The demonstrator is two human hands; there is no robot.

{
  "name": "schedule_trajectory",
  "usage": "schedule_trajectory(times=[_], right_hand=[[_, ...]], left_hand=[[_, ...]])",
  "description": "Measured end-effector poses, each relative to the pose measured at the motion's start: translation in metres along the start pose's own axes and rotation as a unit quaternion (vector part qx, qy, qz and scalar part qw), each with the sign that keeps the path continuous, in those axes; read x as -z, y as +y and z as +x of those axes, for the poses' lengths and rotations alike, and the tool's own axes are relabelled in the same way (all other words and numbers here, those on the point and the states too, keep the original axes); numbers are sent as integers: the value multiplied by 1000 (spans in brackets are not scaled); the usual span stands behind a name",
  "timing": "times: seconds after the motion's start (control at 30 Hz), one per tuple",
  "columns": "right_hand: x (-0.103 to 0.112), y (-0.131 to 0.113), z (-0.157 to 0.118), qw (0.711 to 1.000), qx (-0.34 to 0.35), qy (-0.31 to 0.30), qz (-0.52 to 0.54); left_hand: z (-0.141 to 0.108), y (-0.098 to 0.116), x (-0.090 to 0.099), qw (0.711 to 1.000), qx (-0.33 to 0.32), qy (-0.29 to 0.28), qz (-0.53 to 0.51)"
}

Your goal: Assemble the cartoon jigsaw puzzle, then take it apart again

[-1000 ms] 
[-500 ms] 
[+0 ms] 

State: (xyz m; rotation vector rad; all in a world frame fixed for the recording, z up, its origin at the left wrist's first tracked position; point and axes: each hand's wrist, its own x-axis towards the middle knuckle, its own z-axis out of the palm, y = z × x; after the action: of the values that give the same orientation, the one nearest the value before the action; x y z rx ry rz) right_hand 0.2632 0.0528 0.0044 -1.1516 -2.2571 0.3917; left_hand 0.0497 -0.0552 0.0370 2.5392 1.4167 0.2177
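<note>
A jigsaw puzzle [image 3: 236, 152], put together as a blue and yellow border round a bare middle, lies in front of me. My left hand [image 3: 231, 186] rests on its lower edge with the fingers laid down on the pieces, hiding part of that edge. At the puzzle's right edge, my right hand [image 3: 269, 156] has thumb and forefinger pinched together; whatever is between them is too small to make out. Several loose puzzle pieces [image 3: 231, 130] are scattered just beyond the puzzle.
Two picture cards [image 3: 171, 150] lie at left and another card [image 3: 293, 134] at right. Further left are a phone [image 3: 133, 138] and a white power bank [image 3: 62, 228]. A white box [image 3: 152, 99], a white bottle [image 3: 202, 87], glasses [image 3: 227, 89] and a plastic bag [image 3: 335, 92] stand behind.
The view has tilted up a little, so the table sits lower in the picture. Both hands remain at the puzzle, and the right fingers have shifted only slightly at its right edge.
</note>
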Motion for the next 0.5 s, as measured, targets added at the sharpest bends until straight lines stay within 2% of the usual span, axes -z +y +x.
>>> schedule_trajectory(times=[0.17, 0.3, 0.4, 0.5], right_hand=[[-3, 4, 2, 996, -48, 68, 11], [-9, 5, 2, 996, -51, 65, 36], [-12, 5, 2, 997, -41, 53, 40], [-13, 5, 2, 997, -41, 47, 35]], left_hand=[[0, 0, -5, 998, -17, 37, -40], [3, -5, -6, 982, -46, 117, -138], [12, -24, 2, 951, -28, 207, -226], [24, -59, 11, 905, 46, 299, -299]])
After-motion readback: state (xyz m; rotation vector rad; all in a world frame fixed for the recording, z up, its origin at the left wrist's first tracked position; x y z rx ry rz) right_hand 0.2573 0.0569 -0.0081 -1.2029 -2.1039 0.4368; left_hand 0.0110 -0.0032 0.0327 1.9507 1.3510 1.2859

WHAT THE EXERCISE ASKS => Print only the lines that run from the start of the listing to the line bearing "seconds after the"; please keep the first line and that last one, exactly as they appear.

TASK ANSWER =>
The demonstrator is two human hands; there is no robot.

{
  "name": "schedule_trajectory",
  "usage": "schedule_trajectory(times=[_], right_hand=[[_, ...]], left_hand=[[_, ...]])",
  "description": "Measured end-effector poses, each relative to the pose measured at the motion's start: translation in metres along the start pose's own axes and rotation as a unit quaternion (vector part qx, qy, qz and scalar part qw), each with the sign that keeps the path continuous, in those axes; read x as -z, y as +y and z as +x of those axes, for the poses' lengths and rotations alike, and the tool's own axes are relabelled in the same way (all other words and numbers here, those on the point and the states too, keep the original axes); numbers are sent as integers: the value multiplied by 1000 (spans in brackets are not scaled); the usual span stands behind a name",
  "timing": "times: seconds after the motion's start (control at 30 Hz), one per tuple",

The exercise is complete as it stands.